----- DATA

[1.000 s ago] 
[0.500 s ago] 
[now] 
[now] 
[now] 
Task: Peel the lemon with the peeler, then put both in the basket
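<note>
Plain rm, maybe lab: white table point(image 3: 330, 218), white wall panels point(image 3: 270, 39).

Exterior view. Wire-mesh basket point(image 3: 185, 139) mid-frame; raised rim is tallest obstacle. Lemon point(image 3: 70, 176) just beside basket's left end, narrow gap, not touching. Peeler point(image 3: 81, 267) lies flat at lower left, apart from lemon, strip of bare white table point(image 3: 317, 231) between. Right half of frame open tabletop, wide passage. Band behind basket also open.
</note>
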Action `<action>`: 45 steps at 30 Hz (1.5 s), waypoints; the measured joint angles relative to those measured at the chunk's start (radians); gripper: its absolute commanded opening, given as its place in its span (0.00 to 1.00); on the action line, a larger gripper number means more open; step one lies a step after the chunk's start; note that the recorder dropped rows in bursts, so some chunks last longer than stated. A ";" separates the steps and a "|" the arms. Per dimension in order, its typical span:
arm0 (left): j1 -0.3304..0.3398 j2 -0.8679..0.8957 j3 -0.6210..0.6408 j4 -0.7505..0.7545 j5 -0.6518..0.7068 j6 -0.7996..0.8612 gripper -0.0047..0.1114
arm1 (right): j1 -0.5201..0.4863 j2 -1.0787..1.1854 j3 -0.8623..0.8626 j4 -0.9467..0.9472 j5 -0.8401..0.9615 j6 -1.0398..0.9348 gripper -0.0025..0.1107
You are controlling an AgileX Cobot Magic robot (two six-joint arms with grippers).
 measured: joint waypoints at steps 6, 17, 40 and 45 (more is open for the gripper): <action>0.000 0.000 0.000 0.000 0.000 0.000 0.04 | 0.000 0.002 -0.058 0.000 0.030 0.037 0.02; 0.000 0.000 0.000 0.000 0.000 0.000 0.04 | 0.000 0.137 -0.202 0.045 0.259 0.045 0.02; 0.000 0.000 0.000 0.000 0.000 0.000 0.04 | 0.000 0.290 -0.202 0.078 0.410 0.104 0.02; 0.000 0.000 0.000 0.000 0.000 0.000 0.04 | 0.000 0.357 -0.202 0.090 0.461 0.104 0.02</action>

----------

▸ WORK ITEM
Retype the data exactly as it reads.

▸ WRITTEN RESPONSE
[1.000 s ago] 
[0.500 s ago] 
[now] 
[now] 
[now] 
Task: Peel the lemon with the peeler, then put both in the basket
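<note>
Plain rm, maybe lab: white table point(image 3: 330, 218), white wall panels point(image 3: 270, 39).

Exterior view. Wire-mesh basket point(image 3: 185, 139) mid-frame; raised rim is tallest obstacle. Lemon point(image 3: 70, 176) just beside basket's left end, narrow gap, not touching. Peeler point(image 3: 81, 267) lies flat at lower left, apart from lemon, strip of bare white table point(image 3: 317, 231) between. Right half of frame open tabletop, wide passage. Band behind basket also open.
</note>
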Action `<action>`: 45 steps at 30 Hz (1.5 s), waypoints; the measured joint angles relative to those measured at the chunk's start (radians); gripper: its absolute commanded opening, given as its place in its span (0.00 to 1.00); on the action line, a larger gripper number means more open; step one lies a step after the chunk's start; note that the recorder dropped rows in bursts, so some chunks last longer than stated. A ";" separates the steps and a "|" the arms. Per dimension in order, its typical span:
arm0 (left): j1 -0.3304..0.3398 j2 -0.8679..0.8957 j3 -0.6210..0.6408 j4 -0.7505..0.7545 j5 -0.6518..0.7068 j6 -0.7996..0.8612 gripper -0.0047..0.1114
arm1 (right): j1 -0.5201..0.4863 j2 -1.0787..1.1854 j3 -0.8623..0.8626 j4 -0.9467..0.9472 j5 -0.8401..0.9615 j6 -1.0398..0.9348 gripper -0.0025..0.1107
You are controlling an AgileX Cobot Magic robot (two six-joint arms with grippers).
 measured: joint waypoints at steps 6, 17, 40 and 45 (more is open for the gripper): <action>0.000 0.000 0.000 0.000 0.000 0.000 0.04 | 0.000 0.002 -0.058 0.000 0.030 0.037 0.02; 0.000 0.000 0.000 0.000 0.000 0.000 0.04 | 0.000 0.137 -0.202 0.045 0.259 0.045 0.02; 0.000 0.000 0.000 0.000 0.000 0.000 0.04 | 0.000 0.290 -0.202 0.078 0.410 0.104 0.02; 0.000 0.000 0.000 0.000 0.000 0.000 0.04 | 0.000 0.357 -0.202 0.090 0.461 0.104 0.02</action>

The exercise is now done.